Dorothy sat up and looked around. She was in the same scientific-looking room as before, but Toto and the Cowardly Kitten were nowhere to be seen. To her left and to her right were scores of glass coffins identical to her own. She had a feeling she wasn’t in Oz anymore.
From across the room, a woman in a white jacket and trousers came running toward her, apologizing indistinctly for the unpleasant noise the alarm was making. “Looks like a monitor got unplugged here somehow.” She stooped down to wrestle with a tangle of cords and wires. At last the noise stopped, to the woman’s obvious relief. “Now,” she began hesitantly, “you must be wondering what you’re doing here. Am I right?”
Dorothy could think of no response to appropriately convey her bewilderment, so she asked simply, “Have I died?”
“Have you— No, nothing like that!” the woman answered with a smile. “Listen . . . I’m Theodora Lake. And you are?”
“Dorothy Gale.”
“Right,” replied Theodora. “Kansas. Have you been to Oz yet?”
Dorothy was astonished. “I’ve just come from there! But how did you—”
“So you know then, how it’s possible to be in one place and then fall asleep, and when you wake up . . . you’re somewhere else. Do you follow?”
Dorothy nodded, mostly to be polite.
Theodora continued, “We’re on a generation ship bound for Rigil Kent. It’s going to be quite a long time before we get there, you know, so the passengers need something to do while they wait. So you dream, basically.
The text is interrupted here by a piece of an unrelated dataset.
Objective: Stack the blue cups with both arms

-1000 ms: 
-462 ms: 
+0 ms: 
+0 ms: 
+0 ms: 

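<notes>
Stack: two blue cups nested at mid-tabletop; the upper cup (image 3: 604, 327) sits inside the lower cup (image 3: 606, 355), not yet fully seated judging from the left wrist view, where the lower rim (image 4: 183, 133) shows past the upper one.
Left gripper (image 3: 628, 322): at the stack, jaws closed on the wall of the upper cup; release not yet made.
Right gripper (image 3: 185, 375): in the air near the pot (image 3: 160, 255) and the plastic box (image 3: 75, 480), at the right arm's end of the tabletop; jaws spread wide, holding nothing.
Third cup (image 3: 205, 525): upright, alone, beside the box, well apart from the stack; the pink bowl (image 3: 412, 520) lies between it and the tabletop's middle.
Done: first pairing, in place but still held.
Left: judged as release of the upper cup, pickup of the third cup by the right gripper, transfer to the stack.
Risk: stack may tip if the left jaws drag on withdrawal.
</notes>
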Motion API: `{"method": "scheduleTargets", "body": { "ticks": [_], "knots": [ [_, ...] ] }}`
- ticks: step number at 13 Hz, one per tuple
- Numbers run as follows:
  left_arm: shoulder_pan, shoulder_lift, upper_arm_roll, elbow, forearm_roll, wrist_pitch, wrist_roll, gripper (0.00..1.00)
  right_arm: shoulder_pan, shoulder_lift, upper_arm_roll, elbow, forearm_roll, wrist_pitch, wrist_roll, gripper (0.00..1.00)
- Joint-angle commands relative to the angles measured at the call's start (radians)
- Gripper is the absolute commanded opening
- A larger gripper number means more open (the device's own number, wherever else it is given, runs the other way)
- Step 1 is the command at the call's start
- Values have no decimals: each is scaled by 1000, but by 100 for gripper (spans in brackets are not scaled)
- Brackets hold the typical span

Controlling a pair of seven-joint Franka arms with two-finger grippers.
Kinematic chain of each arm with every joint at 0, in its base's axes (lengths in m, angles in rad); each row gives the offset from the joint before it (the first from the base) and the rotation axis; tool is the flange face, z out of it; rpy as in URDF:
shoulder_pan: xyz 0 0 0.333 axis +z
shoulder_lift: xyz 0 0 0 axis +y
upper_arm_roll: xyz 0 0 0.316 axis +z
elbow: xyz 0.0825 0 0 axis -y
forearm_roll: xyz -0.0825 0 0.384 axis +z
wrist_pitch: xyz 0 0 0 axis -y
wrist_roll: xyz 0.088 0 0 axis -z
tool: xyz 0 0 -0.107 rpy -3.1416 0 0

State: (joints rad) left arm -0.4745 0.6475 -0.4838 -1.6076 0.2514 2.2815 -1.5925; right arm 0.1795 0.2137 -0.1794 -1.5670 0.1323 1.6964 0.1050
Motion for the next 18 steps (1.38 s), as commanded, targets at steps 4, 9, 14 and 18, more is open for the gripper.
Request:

But it’s under control . . . so you don’t have any nightmares or— We call it the DIVE: Dream-Integrated Virtual Environment. See? Kind of a pun. Is any of this making sense?”
Dorothy shook her head.
“Well . . . It’s not really so important that you understand everything just yet. You woke up early, and I need to send you back—like the sooner the better.” Theodora set to drumming her fingers along the inside of her wrist, and as she did so, her eyes darted back and forth like mad. “Okay, this should do it. Back to chapter nine . . .” Her gaze returned to Dorothy and, seeing the tears in her eyes, Theodora softened her expression.
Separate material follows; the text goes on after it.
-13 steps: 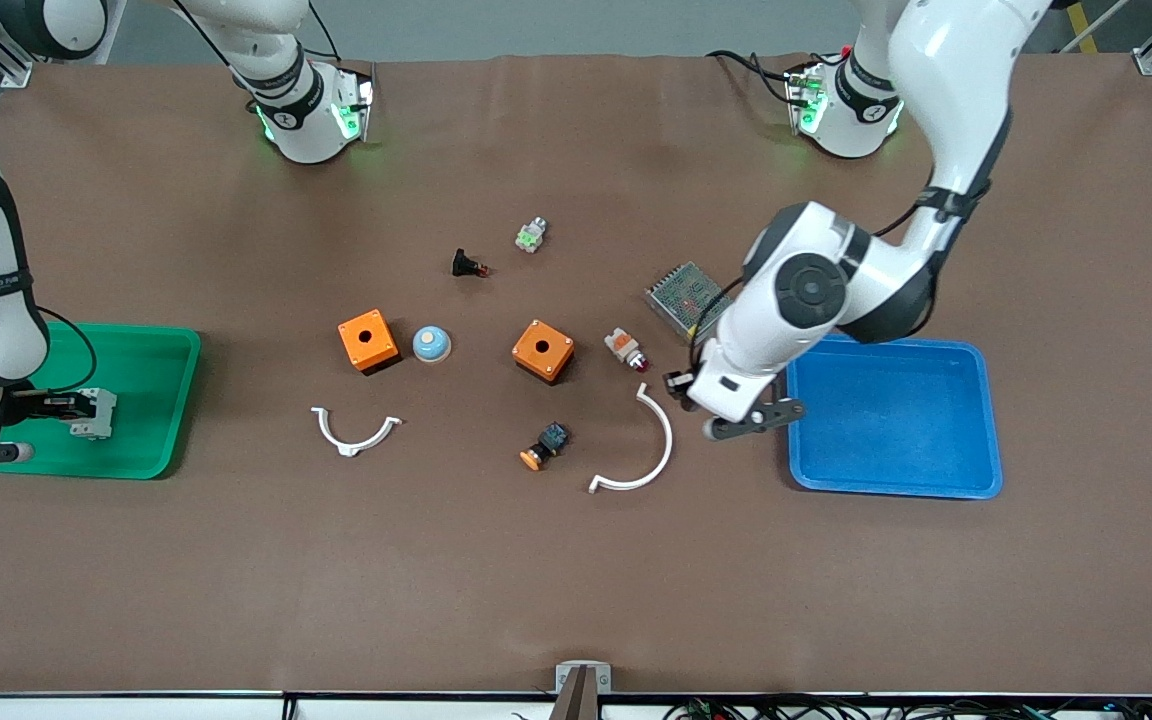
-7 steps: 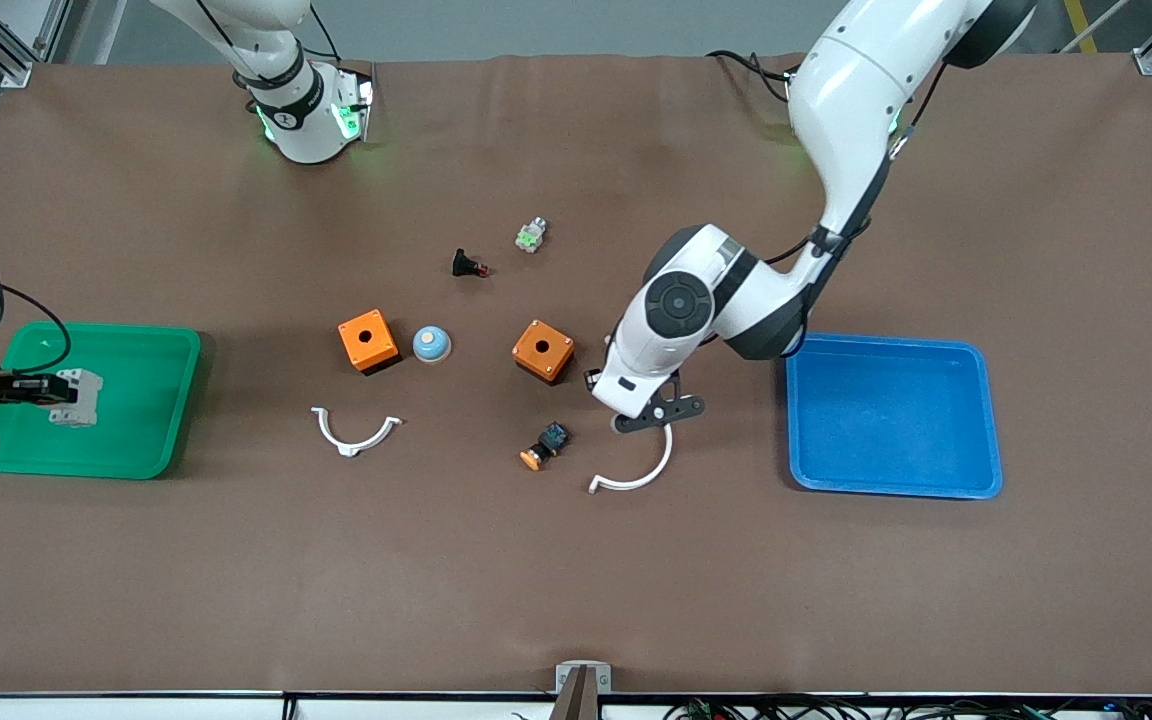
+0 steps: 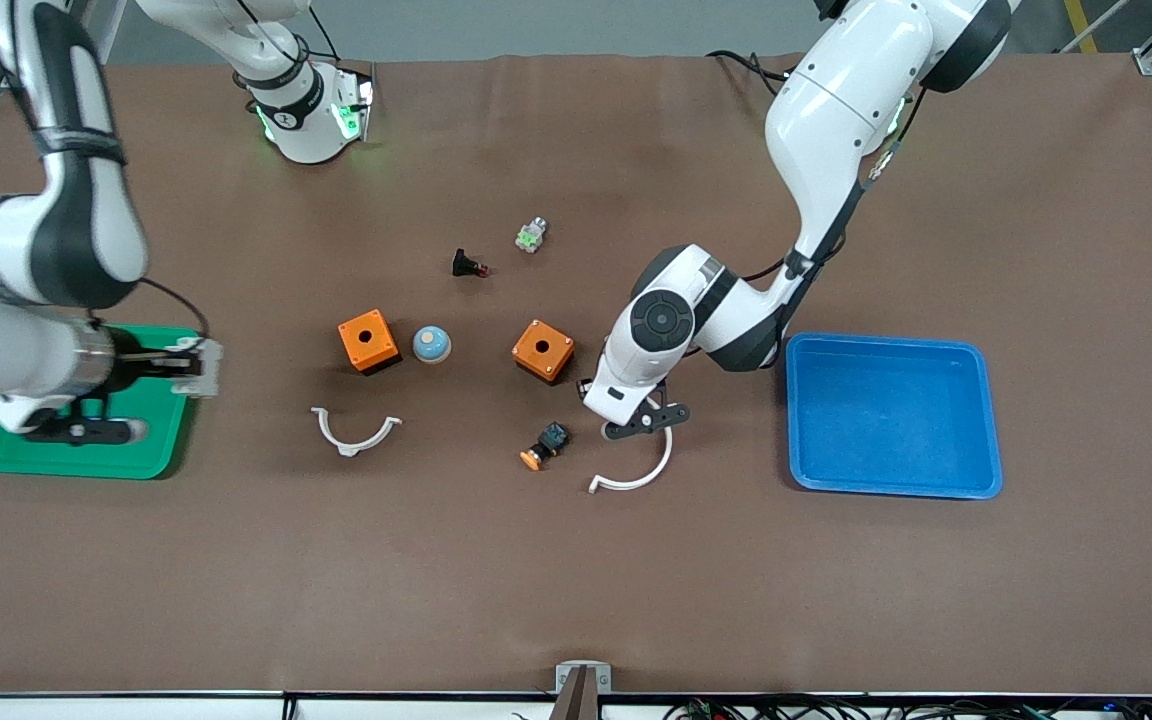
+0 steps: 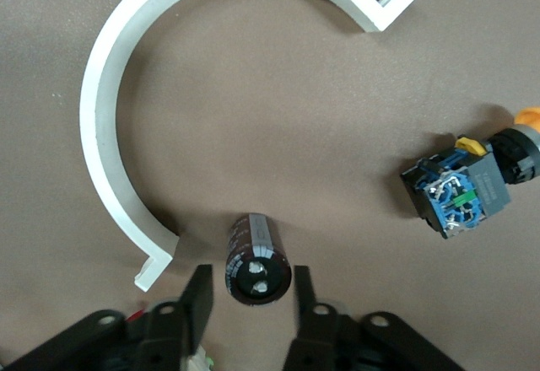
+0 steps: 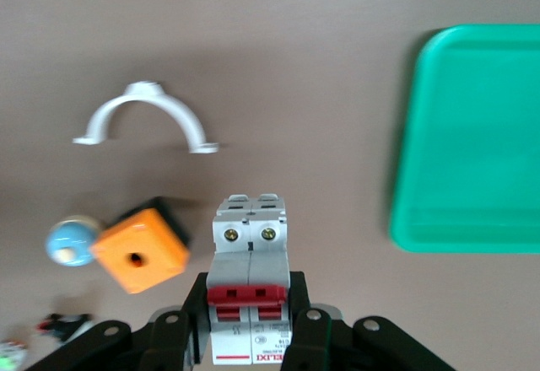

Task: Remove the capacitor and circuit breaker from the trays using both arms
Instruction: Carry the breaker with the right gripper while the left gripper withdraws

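Left gripper (image 3: 636, 425), low at centre frame, stands slightly open, its fingers (image 4: 199, 302) flanking the small black cylindrical capacitor (image 4: 256, 259) on my brown worktop (image 3: 576, 580), beside the white curved plastic clamp (image 3: 636, 468). Right gripper (image 3: 198, 367), at the left edge, is clamped on the light-grey rectangular breaker (image 5: 249, 282) with red levers, over the green plastic tray's (image 3: 151, 450) rim.
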Robot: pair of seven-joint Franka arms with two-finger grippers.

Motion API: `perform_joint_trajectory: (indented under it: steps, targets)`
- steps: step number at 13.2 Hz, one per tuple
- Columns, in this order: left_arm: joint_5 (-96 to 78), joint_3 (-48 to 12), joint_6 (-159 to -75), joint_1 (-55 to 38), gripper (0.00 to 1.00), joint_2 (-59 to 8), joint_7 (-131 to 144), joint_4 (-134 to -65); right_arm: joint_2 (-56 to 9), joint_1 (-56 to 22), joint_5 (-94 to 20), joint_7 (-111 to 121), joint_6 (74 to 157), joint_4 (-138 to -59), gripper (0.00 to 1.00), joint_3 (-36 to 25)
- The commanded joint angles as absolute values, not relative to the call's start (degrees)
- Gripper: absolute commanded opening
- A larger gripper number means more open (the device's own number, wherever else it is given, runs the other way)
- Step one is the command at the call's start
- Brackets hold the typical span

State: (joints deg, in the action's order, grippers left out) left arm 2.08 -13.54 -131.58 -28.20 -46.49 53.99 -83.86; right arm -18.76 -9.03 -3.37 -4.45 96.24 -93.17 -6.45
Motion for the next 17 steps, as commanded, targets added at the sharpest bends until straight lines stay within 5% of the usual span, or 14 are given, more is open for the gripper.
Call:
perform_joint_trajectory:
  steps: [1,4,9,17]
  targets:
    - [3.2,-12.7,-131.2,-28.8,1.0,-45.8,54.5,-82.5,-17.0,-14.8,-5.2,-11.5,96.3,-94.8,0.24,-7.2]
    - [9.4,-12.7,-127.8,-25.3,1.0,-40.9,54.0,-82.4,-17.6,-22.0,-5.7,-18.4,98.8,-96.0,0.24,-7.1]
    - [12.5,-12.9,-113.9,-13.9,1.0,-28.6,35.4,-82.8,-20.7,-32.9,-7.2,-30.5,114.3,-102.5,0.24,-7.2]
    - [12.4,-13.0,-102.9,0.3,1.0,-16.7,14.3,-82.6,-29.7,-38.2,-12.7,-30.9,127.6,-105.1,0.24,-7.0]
“All right now, no need to fret,” said the uncanny woman. “It’s just— The real world is— Well, now that you know it’s all a dream, you’ll have to be very careful not to treat it as unimportant. Just because a thing’s not real, that doesn’t mean it doesn’t matter. Do you follow?”
“I suppose . . . I understand,” conceded Dorothy. “So really . . . there’s no such place as Oz or Kansas . . . but where else am I going to go?”
“Well put,” replied Theodora after a moment’s consideration. “That’s a decent attitude to have, and true enough. Just try not to lose perspective when I send you back. The DIVE is . . . It’s as much a test as it is a training program. And if you fail, then we can’t use you, except as— Well anyway, don’t fail.” She forced a toothy smile, but it did little to mask the pained look in her eyes.
“No . . .” Dorothy muttered, unsure of where she was headed with this sudden urge to resist. “No, I don’t want to go back. I can stay here with you. I can— I’m sure there’s something I can do!”
Theodora shook her head with a short, sad laugh. “Honestly, you don’t want to be like me. You get to see the Promised Land, kid. I’m just—” She gestured feebly around the room, down the row of glass coffins. This was her life—day in, day out—with no promise of a better life in another world.
“I don’t care!” Dorothy shouted in return. “I don’t want to sleep. I want to live! I can’t just pretend like I don’t know. I have to . . .” She trailed off, feeling suddenly sleepy as Theodora resumed drumming her fingers on the inside of her wrist.
Dorothy lay back once more in her glass coffin, resigned to a life of make-believe. It wouldn’t be so bad. In fact, there was some comfort in knowing that whatever happened to her in life, however bad things got, somewhere she was safe and clean and cozy, and Theodora Lake was watching over her.
Just before the transparent lid moved itself back into place, Theodora leaned in to say one last thing: “Good luck, Dorothy. If anybody gives you trouble . . . just toss a bucket of water on them. You’ll be fine.”
The coffin filled with a familiar medicinal scent—poppies?—and Dorothy drifted off to sleep once more.